Uthacalthing suspiró. No, la mente unidireccional de Kault estaba concentrada en un asunto completamente distinto. No había razón para intentar apartarlo de él con pistas sutiles.
—¿Qué pretenden ahora los invasores? —le preguntó.
—Bueno, en primer lugar, capto mucho menos tráfico aéreo militar. De repente, parecen menos dedicados a las pequeñas escaramuzas de las montañas de lo que lo estaban hace días o semanas. Recuerde que nos preguntábamos por qué malgastaban tantos esfuerzos para controlar lo que aparentemente no era más que una insignificante resistencia partisana.
En realidad, Uthacalthing estaba bastante seguro de comprender el porqué de aquella frenética actividad por parte de los
gubru
. Por lo que ambos habían llegado a deducir, parecía que los invasores estaban muy ansiosos por encontrar algo en las Montañas de Mulun.

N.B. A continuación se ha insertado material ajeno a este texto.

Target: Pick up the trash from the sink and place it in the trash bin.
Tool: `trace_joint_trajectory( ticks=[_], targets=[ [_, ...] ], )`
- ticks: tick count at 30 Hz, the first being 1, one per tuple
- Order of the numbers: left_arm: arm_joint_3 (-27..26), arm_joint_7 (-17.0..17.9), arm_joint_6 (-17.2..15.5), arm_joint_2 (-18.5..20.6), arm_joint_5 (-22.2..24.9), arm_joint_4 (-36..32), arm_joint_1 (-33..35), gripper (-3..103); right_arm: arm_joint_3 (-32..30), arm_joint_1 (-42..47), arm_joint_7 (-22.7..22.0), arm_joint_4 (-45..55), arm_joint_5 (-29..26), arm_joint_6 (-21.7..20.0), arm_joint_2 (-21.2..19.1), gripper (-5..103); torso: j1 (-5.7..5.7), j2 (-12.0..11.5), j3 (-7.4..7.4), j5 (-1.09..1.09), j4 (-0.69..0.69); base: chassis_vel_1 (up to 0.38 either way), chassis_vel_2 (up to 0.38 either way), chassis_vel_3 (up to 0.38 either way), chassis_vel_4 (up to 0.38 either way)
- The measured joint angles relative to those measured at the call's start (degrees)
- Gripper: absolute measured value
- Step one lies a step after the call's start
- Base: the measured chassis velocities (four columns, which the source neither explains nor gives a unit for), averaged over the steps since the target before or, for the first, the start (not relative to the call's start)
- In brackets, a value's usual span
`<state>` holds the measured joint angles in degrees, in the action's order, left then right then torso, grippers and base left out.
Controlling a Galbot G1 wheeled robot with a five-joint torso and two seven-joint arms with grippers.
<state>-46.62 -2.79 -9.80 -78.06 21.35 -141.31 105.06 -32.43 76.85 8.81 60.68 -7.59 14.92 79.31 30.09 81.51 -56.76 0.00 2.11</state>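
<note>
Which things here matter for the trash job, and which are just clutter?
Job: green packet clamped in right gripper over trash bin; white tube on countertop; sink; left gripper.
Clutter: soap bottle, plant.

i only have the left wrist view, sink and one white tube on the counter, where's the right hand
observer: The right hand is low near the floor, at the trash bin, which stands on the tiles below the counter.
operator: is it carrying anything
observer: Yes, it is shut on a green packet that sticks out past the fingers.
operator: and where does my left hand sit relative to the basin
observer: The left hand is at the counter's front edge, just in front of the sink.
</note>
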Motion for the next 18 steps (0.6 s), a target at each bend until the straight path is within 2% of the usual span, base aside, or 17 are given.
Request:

Habían enviado soldados y científicos al escarpado macizo con una temeraria energía, y al parecer estaban pagando muy caro el precio de tal esfuerzo.
—¿Se le ocurre a usted alguna razón de por qué las luchas han disminuido? —le preguntó a Kault.
—Por lo que he podido descifrar, no estoy muy seguro. Una posibilidad es que los
gubru
hayan encontrado y capturado lo que buscaban de modo tan desesperado…
No lo creo
, pensó Uthacalthing con convicción.
Es imposible enjaular a un fantasma.
—O tal vez hayan abandonado esa búsqueda…
Más probable
, admitió Uthacalthing. Era inevitable que los seres pajariles advirtieran, tarde o temprano, que habían sido engañados y abandonaran la quimérica empresa.
—O tal vez —concluyó Kault—, los
gubru
han terminado con toda la oposición y han eliminado a todos sus integrantes.